### Given material

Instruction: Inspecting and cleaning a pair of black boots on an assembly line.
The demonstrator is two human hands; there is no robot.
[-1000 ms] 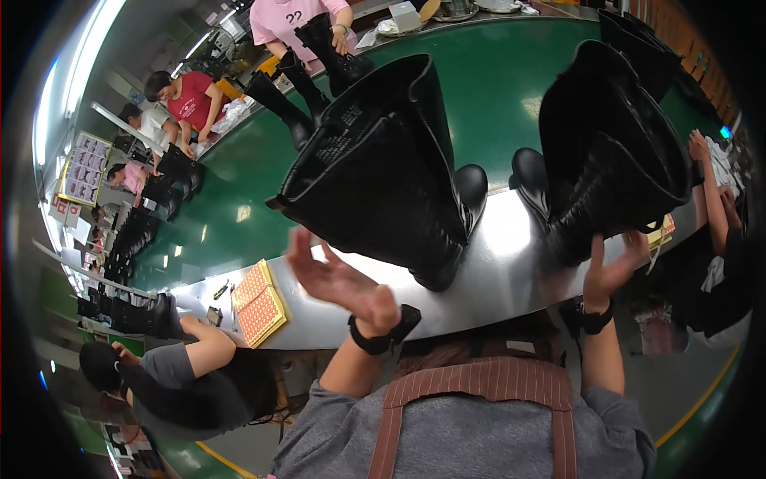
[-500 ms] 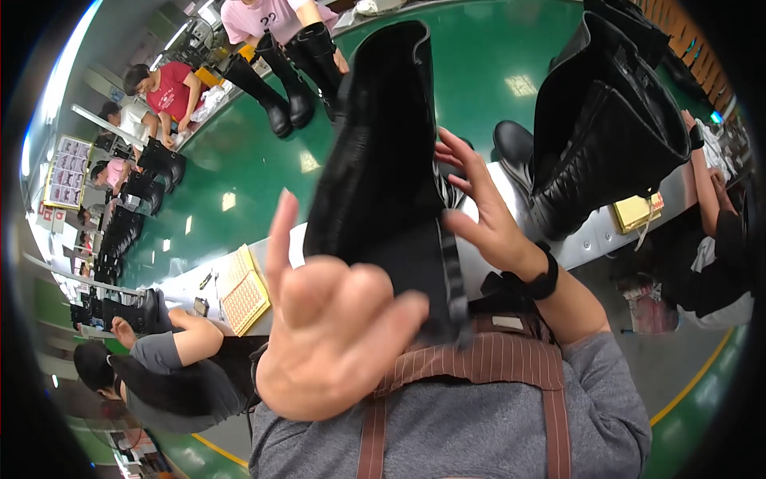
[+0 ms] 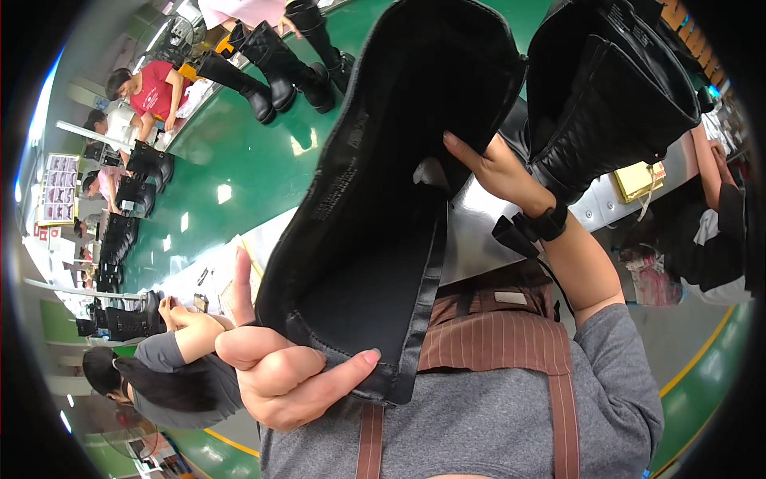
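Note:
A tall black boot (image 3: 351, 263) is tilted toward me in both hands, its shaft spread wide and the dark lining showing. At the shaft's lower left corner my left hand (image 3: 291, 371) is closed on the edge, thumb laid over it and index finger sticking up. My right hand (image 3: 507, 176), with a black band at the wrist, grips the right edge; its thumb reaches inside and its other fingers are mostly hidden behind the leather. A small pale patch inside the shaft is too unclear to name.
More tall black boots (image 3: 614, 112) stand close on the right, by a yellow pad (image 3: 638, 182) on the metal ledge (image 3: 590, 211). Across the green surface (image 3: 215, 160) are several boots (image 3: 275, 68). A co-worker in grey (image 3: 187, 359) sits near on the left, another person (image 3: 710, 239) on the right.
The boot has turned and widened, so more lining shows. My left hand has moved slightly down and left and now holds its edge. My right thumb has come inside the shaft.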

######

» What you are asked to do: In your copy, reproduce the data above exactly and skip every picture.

» Response to the task:
Instruction: Inspecting and cleaning a pair of black boots on an assembly line.
The demonstrator is two human hands; there is no robot.
[-1000 ms] 
[-500 ms] 
[+0 ms] 
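Note:
A tall black boot (image 3: 351, 263) is tilted toward me in both hands, its shaft spread wide and the dark lining showing. At the shaft's lower left corner my left hand (image 3: 291, 371) is closed on the edge, thumb laid over it and index finger sticking up. My right hand (image 3: 507, 176), with a black band at the wrist, grips the right edge; its thumb reaches inside and its other fingers are mostly hidden behind the leather. A small pale patch inside the shaft is too unclear to name.
More tall black boots (image 3: 614, 112) stand close on the right, by a yellow pad (image 3: 638, 182) on the metal ledge (image 3: 590, 211). Across the green surface (image 3: 215, 160) are several boots (image 3: 275, 68). A co-worker in grey (image 3: 187, 359) sits near on the left, another person (image 3: 710, 239) on the right.
The boot has turned and widened, so more lining shows. My left hand has moved slightly down and left and now holds its edge. My right thumb has come inside the shaft.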

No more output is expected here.